What needs to be done
Would you reproduce the entries exactly, including every line?

(Items listed in a dataset)
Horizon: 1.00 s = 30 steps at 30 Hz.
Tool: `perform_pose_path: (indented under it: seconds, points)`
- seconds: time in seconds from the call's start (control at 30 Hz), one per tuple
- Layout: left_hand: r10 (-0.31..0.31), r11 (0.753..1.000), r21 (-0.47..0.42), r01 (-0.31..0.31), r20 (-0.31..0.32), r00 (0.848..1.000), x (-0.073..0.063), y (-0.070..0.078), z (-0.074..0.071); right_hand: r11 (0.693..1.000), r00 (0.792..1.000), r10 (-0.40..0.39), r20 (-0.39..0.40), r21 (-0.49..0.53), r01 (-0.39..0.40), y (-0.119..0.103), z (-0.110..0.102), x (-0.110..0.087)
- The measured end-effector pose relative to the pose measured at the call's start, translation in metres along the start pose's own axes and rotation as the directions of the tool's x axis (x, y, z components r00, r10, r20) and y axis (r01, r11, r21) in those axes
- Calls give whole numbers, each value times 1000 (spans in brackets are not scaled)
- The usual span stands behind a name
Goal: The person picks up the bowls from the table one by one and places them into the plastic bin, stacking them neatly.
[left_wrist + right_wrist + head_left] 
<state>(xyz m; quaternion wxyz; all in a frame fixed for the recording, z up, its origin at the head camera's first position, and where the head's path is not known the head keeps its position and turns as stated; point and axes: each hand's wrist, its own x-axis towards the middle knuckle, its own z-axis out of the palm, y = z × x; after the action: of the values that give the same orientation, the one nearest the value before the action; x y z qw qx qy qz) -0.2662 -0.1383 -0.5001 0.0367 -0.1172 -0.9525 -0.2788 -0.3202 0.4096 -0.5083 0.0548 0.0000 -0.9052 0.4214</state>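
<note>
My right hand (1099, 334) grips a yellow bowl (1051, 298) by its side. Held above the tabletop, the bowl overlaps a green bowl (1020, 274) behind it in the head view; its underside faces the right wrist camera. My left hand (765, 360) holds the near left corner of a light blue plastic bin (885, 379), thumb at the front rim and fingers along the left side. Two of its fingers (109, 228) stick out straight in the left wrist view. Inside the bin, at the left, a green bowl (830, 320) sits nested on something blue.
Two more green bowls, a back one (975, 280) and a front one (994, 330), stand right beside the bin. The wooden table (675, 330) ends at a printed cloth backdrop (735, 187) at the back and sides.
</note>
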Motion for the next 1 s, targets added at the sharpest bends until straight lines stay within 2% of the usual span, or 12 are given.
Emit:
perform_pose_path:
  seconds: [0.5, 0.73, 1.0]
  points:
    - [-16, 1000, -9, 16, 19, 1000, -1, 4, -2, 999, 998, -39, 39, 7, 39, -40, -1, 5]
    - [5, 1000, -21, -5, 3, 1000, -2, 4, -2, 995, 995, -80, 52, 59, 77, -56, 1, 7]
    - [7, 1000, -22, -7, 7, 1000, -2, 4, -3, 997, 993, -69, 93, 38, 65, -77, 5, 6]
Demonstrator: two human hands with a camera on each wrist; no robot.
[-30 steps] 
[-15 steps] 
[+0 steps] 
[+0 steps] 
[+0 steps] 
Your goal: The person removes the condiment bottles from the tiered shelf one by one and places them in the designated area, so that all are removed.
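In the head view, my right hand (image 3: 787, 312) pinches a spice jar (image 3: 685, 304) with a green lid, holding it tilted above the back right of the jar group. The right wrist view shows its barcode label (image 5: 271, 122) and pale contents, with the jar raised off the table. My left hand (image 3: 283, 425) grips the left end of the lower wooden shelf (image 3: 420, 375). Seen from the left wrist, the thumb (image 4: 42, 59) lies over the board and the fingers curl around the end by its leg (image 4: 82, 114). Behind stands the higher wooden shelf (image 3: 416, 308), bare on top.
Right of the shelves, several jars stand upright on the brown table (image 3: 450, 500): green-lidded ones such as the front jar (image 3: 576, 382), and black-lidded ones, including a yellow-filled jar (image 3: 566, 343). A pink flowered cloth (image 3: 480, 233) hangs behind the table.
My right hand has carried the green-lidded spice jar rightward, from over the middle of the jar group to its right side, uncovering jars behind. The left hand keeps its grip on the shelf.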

Exercise response
Horizon: 1.00 s = 30 steps at 30 Hz.
Tool: `perform_pose_path: (indented under it: seconds, points)`
- seconds: time in seconds from the call's start (control at 30 Hz), one per tuple
- Layout: left_hand: r10 (-0.31..0.31), r11 (0.753..1.000), r21 (-0.47..0.42), r01 (-0.31..0.31), r20 (-0.31..0.32), r00 (0.848..1.000), x (-0.073..0.063), y (-0.070..0.078), z (-0.074..0.071); right_hand: r11 (0.693..1.000), r00 (0.792..1.000), r10 (-0.40..0.39), r20 (-0.39..0.40), r21 (-0.49..0.53), r01 (-0.39..0.40), y (-0.119..0.103), z (-0.110..0.102), x (-0.110..0.087)
- The measured end-effector pose relative to the pose measured at the call's start, translation in metres along the start pose's own axes and rotation as the directions of the tool's x axis (x, y, z components r00, r10, r20) and y axis (r01, r11, r21) in those axes
- Calls give whole numbers, each value times 1000 (spans in brackets are not scaled)
- The usual span stands behind a name
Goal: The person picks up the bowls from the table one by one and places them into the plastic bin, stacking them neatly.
[left_wrist + right_wrist + head_left] 
<state>(xyz m; quaternion wxyz; all in a frame fixed for the recording, z up, its origin at the head camera's first position, and where the head's path is not known the head keeps its position and turns as stated; point and axes: each hand's wrist, its own x-axis towards the middle knuckle, its own z-axis out of the palm, y = z × x; after the action: of the values that give the same orientation, the one nearest the value before the action; x y z qw qx qy qz) -0.2662 -0.1383 -0.5001 0.0367 -0.1172 -0.9525 -0.2788 -0.3202 0.4096 -0.5083 0.0548 0.0000 -0.9052 0.4214</state>
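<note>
My right hand (1099, 334) grips a yellow bowl (1051, 298) by its side. Held above the tabletop, the bowl overlaps a green bowl (1020, 274) behind it in the head view; its underside faces the right wrist camera. My left hand (765, 360) holds the near left corner of a light blue plastic bin (885, 379), thumb at the front rim and fingers along the left side. Two of its fingers (109, 228) stick out straight in the left wrist view. Inside the bin, at the left, a green bowl (830, 320) sits nested on something blue.
Two more green bowls, a back one (975, 280) and a front one (994, 330), stand right beside the bin. The wooden table (675, 330) ends at a printed cloth backdrop (735, 187) at the back and sides.
</note>
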Motion for the next 1 s, targets added at the sharpest bends until straight lines stay within 2% of the usual span, or 12 are given.
Emit:
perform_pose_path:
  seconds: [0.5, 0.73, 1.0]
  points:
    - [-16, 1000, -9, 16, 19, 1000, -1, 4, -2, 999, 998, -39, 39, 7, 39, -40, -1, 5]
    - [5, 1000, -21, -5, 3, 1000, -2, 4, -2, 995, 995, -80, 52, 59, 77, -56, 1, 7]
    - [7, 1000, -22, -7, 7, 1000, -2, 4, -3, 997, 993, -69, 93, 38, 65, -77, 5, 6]
Demonstrator: two human hands with a camera on each wrist; no robot.
[-30 steps] 
[-15 steps] 
[+0 steps] 
[+0 steps] 
[+0 steps] 
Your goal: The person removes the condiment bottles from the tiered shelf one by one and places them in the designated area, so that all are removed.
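In the head view, my right hand (image 3: 787, 312) pinches a spice jar (image 3: 685, 304) with a green lid, holding it tilted above the back right of the jar group. The right wrist view shows its barcode label (image 5: 271, 122) and pale contents, with the jar raised off the table. My left hand (image 3: 283, 425) grips the left end of the lower wooden shelf (image 3: 420, 375). Seen from the left wrist, the thumb (image 4: 42, 59) lies over the board and the fingers curl around the end by its leg (image 4: 82, 114). Behind stands the higher wooden shelf (image 3: 416, 308), bare on top.
Right of the shelves, several jars stand upright on the brown table (image 3: 450, 500): green-lidded ones such as the front jar (image 3: 576, 382), and black-lidded ones, including a yellow-filled jar (image 3: 566, 343). A pink flowered cloth (image 3: 480, 233) hangs behind the table.
My right hand has carried the green-lidded spice jar rightward, from over the middle of the jar group to its right side, uncovering jars behind. The left hand keeps its grip on the shelf.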

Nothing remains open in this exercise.